È una frase che sento molto spesso, soprattutto dopo una notte trascorsa in una posizione diversa dal solito, magari durante le vacanze. E la conclusione arriva quasi automaticamente: sarà stato il cuscino.

Ma è davvero sempre colpa di come abbiamo dormito?

Nella mia esperienza, il risveglio può essere semplicemente il momento in cui avvertiamo maggiormente una tensione che il corpo stava già gestendo.

Il cuscino non è sempre il colpevole

Durante il sonno trascorriamo diverse ore nella stessa posizione. Se la zona cervicale è già sottoposta a tensioni o presenta una mobilità ridotta, al mattino possiamo percepire maggiormente rigidità e dolore.

Questo non significa che materasso e cuscino non abbiano importanza. Devono permetterci di assumere una posizione confortevole e compatibile con le nostre caratteristiche. Ma pensare che esista il “cuscino perfetto” capace di risolvere qualsiasi cervicalgia è una semplificazione.

Se ogni mattina ci svegliamo con il collo rigido, vale la pena chiedersi non soltanto come dormiamo, ma anche cosa accade al nostro corpo durante il resto della giornata.

Cosa succede prima di andare a letto?

Ore trascorse davanti al computer, utilizzo prolungato dello smartphone, stress, poca attività fisica e posture mantenute a lungo possono contribuire alla comparsa di tensioni nella zona cervicale.

Il corpo cerca continuamente di adattarsi e compensare. La notte non azzera tutto quello che è successo durante il giorno.

Per questo preferisco considerare il sonno come una parte di un sistema molto più ampio.

Anche la qualità del riposo conta

Dormire poco o male significa anche concedere all’organismo meno tempo per recuperare.

Sonno, stress e percezione del dolore sono strettamente collegati. Quando il riposo non è adeguato possiamo diventare più sensibili agli stimoli dolorosi e avere la sensazione che tensioni già presenti siano più intense.
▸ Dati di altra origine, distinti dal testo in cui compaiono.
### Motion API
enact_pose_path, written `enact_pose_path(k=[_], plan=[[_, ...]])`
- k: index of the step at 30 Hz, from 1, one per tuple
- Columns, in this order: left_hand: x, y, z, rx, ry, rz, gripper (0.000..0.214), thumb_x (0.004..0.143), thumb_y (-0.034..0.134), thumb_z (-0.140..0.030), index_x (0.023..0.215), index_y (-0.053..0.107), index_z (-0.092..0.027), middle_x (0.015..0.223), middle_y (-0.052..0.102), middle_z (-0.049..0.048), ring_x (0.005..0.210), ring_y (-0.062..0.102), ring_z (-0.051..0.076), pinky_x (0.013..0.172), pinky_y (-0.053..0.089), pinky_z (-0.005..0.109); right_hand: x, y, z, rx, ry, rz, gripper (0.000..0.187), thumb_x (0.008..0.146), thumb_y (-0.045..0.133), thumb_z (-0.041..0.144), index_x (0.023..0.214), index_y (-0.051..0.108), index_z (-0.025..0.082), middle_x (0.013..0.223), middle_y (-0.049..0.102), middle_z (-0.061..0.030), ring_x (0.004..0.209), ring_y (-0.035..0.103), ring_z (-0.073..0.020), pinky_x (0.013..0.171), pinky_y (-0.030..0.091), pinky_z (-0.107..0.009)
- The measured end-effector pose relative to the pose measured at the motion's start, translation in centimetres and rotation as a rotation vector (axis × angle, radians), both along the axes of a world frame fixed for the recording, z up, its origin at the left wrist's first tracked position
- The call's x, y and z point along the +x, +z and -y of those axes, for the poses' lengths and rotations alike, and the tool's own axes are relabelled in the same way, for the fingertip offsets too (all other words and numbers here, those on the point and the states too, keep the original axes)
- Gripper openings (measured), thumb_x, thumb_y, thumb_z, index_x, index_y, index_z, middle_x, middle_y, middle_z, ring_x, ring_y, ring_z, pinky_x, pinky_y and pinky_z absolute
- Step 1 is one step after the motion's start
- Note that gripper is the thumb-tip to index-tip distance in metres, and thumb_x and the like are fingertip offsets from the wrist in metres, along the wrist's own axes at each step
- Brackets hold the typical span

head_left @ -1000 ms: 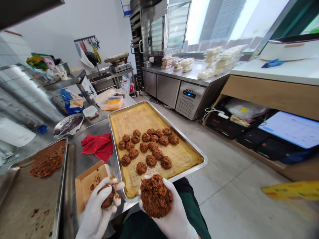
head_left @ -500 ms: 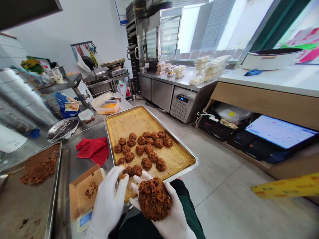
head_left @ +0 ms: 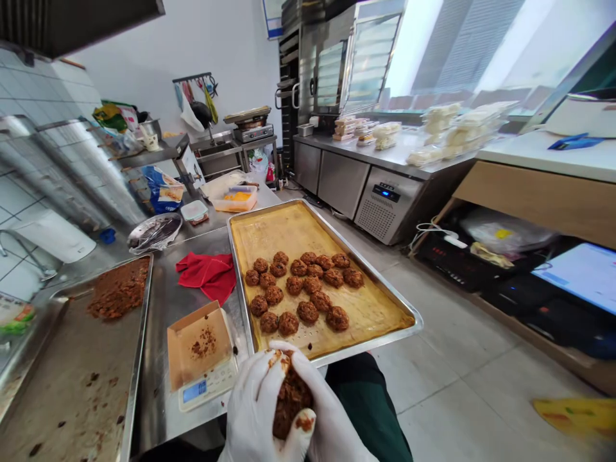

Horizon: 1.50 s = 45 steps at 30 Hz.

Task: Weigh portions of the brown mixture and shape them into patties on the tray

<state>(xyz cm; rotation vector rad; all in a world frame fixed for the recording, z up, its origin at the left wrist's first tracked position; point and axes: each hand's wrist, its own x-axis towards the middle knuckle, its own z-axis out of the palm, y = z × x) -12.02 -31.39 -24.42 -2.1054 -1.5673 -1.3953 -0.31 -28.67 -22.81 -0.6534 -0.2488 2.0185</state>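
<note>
Both of my hands wear white gloves smeared with brown mixture. My left hand [head_left: 257, 401] and my right hand [head_left: 332, 410] are cupped together around a brown ball of chunky mixture [head_left: 291, 404], low in front of me. Its middle shows between the gloves; the rest is hidden. Just beyond my hands, a large tray [head_left: 380, 343] lined with yellowish paper carries several similar balls [head_left: 308, 312] in loose rows. To the left, a cardboard box [head_left: 180, 346] with brown crumbs sits on a digital scale [head_left: 212, 385] whose display reads about zero.
At far left, a metal tray [head_left: 62, 378] holds a mound of loose brown mixture [head_left: 122, 289]. A red cloth [head_left: 206, 274] lies beside the lined tray. Behind are a plastic tub with orange contents [head_left: 238, 199] and a lidded container [head_left: 195, 212]. A steel fridge counter [head_left: 389, 205] stands across the floor.
My left hand has moved right from beside the box and closed over the ball, which lay in my open right palm. The view has turned left, exposing the scale.
</note>
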Motion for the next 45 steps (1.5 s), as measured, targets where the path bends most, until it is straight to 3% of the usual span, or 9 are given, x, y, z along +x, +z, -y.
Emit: enact_pose_path(k=[8, 14, 18, 21, 23, 29, 35, 39, 45], plan=[[-1.7, 0.3, -0.3, 0.004, -0.109, -0.021, 0.01, 0.091, 0.056, -0.016, 0.097, 0.064, -0.017, 0.086, 0.069, 0.0088, 0.081, 0.066, 0.02, 0.074, 0.054, 0.033, -2.4, -1.4, 0.9, -0.066, 0.008, 0.026, 0.013, 0.084, 0.073, 0.031, 0.09, 0.074, 0.02, 0.084, 0.07, -0.0003, 0.082, 0.064, -0.0144, 0.077, 0.051, -0.024], [-3.0, 2.0, -1.1, -0.016, -0.098, 0.094, 0.015, 0.086, 0.061, -0.009, 0.077, 0.059, -0.02, 0.065, 0.058, -0.0004, 0.059, 0.057, 0.012, 0.058, 0.046, 0.024, -2.5, -2.6, 1.0, -0.077, 0.128, -0.237, 0.033, 0.091, 0.061, 0.035, 0.118, 0.071, 0.019, 0.11, 0.076, -0.007, 0.104, 0.067, -0.022, 0.095, 0.051, -0.035], [-3.2, 1.9, -0.8, -0.01, -0.235, 0.109, 0.014, 0.087, 0.054, -0.009, 0.094, 0.062, -0.019, 0.082, 0.067, 0.0052, 0.082, 0.068, 0.018, 0.074, 0.056, 0.029, -1.8, -3.5, 0.8, -0.056, 0.224, -0.329, 0.037, 0.091, 0.062, 0.034, 0.122, 0.069, 0.015, 0.115, 0.076, -0.0101, 0.109, 0.068, -0.0219, 0.102, 0.048, -0.036], [-3.8, 1.2, -0.2, -0.052, -0.037, 0.012, 0.029, 0.087, 0.055, -0.014, 0.116, 0.062, -0.017, 0.117, 0.068, 0.0151, 0.115, 0.065, 0.027, 0.095, 0.056, 0.039, -1.4, -3.9, 0.5, -0.002, 0.102, -0.237, 0.032, 0.089, 0.063, 0.021, 0.121, 0.069, 0.022, 0.118, 0.075, -0.0076, 0.108, 0.069, -0.0213, 0.103, 0.048, -0.039], [-4.2, 0.8, 0.2, -0.141, 0.078, -0.037, 0.033, 0.088, 0.055, -0.016, 0.121, 0.062, -0.017, 0.126, 0.067, 0.0152, 0.12, 0.064, 0.027, 0.097, 0.057, 0.039, -1.3, -3.8, 0.5, 0.049, 0.009, -0.158, 0.035, 0.088, 0.065, 0.019, 0.122, 0.067, 0.025, 0.121, 0.074, -0.0069, 0.111, 0.068, -0.0237, 0.104, 0.047, -0.043], [-3.3, 1.0, 0.3, -0.333, 0.205, -0.073, 0.033, 0.094, 0.051, -0.028, 0.124, 0.06, -0.017, 0.117, 0.071, 0.0138, 0.107, 0.07, 0.027, 0.088, 0.06, 0.039, -2.0, -3.0, 1.1, 0.131, -0.024, -0.005, 0.037, 0.083, 0.072, 0.024, 0.12, 0.065, 0.026, 0.116, 0.073, -0.006, 0.111, 0.065, -0.025, 0.106, 0.044, -0.044], [-3.1, 0.5, -0.1, -0.061, 0.16, -0.051, 0.013, 0.088, 0.063, -0.02, 0.101, 0.066, -0.02, 0.095, 0.07, 0.0068, 0.086, 0.07, 0.018, 0.079, 0.055, 0.027, -2.2, -2.5, 1.8, 0.113, 0.051, -0.009, 0.04, 0.076, 0.078, 0.03, 0.114, 0.067, 0.025, 0.109, 0.074, -0.0072, 0.106, 0.066, -0.027, 0.1, 0.047, -0.044], [-3.2, 0.9, 0.3, -0.083, 0.099, 0.135, 0.007, 0.086, 0.065, -0.017, 0.08, 0.063, -0.021, 0.074, 0.065, -0.0008, 0.066, 0.062, 0.012, 0.066, 0.048, 0.022, -1.8, -2.6, 1.7, 0.15, 0.116, -0.105, 0.04, 0.073, 0.079, 0.028, 0.11, 0.068, 0.022, 0.108, 0.074, -0.0074, 0.104, 0.067, -0.0253, 0.099, 0.047, -0.041], [-3.4, 2.5, -0.2, -0.482, 0.206, 0.637, 0.033, 0.087, 0.065, -0.041, 0.064, 0.055, -0.02, 0.059, 0.052, -0.0042, 0.055, 0.051, 0.011, 0.054, 0.042, 0.022, -1.7, -3.0, 1.4, 0.025, 0.249, -0.324, 0.034, 0.077, 0.07, 0.028, 0.111, 0.069, 0.022, 0.109, 0.078, -0.0087, 0.09, 0.073, -0.0247, 0.075, 0.056, -0.037]])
È un rapporto che può diventare circolare: il dolore disturba il sonno e un sonno poco efficace può rendere il dolore più difficile da gestire.

Come interviene l’osteopata?

Quando una persona arriva nel mio studio lamentando dolore cervicale al risveglio, non valuto soltanto il collo. Osservo la mobilità della colonna, del torace e delle spalle e cerco di capire se esistono compensi che stanno aumentando il carico sulla zona cervicale.

L’obiettivo non è semplicemente far passare il dolore del mattino, ma comprendere perché quella parte del corpo si trovi costantemente sotto tensione.

Prima di cambiare l’ennesimo cuscino…

Se il problema si presenta una volta, magari dopo aver dormito in un letto diverso durante le vacanze, può trattarsi di un episodio occasionale. Se invece svegliarsi con il collo rigido diventa la normalità, continuare a cambiare cuscino potrebbe non essere la soluzione.

Il corpo raramente ci racconta una storia attraverso un singolo elemento. Prima di dare tutta la colpa alla notte, può essere utile chiedersi come lo stiamo utilizzando durante il giorno.